**Task to complete:** Within the data below, find the string "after" and return each line where it occurs.

**Records provided:**
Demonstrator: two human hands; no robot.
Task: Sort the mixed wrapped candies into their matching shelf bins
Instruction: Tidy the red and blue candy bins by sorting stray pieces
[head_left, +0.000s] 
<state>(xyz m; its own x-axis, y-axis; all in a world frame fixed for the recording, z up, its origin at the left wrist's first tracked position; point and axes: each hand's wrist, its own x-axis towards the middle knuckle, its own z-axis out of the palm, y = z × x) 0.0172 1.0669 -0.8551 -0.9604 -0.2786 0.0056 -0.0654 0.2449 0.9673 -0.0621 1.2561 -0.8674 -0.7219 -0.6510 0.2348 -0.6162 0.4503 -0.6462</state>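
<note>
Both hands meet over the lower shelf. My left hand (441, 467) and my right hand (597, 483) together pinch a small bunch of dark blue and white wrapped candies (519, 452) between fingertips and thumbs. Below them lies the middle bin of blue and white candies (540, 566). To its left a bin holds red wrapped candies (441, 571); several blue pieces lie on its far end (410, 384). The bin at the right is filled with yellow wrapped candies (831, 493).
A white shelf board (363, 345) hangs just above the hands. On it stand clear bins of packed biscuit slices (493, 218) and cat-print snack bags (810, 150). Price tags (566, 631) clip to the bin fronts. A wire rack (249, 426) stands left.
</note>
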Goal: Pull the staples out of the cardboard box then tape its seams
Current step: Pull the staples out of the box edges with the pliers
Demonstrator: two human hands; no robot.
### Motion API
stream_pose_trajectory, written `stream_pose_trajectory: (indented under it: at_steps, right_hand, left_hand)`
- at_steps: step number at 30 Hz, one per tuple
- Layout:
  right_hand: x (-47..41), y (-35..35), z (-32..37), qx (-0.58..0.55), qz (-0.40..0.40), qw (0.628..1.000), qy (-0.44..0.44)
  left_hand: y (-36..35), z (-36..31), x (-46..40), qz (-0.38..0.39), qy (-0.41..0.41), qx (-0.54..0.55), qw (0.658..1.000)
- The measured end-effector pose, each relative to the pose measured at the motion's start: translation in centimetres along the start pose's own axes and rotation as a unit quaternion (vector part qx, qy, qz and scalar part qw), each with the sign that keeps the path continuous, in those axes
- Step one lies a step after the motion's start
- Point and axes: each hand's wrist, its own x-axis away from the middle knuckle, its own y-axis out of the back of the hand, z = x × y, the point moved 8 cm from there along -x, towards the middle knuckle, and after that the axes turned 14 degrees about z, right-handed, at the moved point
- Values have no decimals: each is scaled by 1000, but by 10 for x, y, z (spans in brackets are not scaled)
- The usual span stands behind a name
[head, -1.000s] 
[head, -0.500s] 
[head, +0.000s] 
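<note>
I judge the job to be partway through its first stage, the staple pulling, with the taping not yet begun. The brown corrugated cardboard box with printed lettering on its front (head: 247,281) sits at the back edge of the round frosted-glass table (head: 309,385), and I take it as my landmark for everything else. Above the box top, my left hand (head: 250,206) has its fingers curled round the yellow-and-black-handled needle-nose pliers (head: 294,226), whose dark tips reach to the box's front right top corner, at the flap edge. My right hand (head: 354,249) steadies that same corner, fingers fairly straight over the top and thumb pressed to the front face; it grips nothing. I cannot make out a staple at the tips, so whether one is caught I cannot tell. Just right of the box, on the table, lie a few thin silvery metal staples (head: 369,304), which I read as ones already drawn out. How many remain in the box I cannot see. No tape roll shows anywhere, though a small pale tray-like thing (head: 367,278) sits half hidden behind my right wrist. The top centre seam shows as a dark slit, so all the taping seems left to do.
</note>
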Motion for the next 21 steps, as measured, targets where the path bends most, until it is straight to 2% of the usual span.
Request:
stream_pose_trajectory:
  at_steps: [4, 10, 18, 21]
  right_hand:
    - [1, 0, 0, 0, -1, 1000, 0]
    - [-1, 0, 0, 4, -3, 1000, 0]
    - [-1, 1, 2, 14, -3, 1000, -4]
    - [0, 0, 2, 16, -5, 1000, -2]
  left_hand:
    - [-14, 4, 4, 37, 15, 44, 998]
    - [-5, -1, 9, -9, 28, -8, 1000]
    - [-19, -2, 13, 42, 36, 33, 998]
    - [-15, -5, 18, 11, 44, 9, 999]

**Response:**
- Step one lies a step after the motion's start
- Point and axes: each hand's wrist, its own x-axis away from the middle knuckle, its own y-axis out of the back of the hand, z = x × y, the point moved 8 cm from there along -x, towards the middle knuckle, and after that the axes turned 14 degrees about z, right-handed, at the moved point

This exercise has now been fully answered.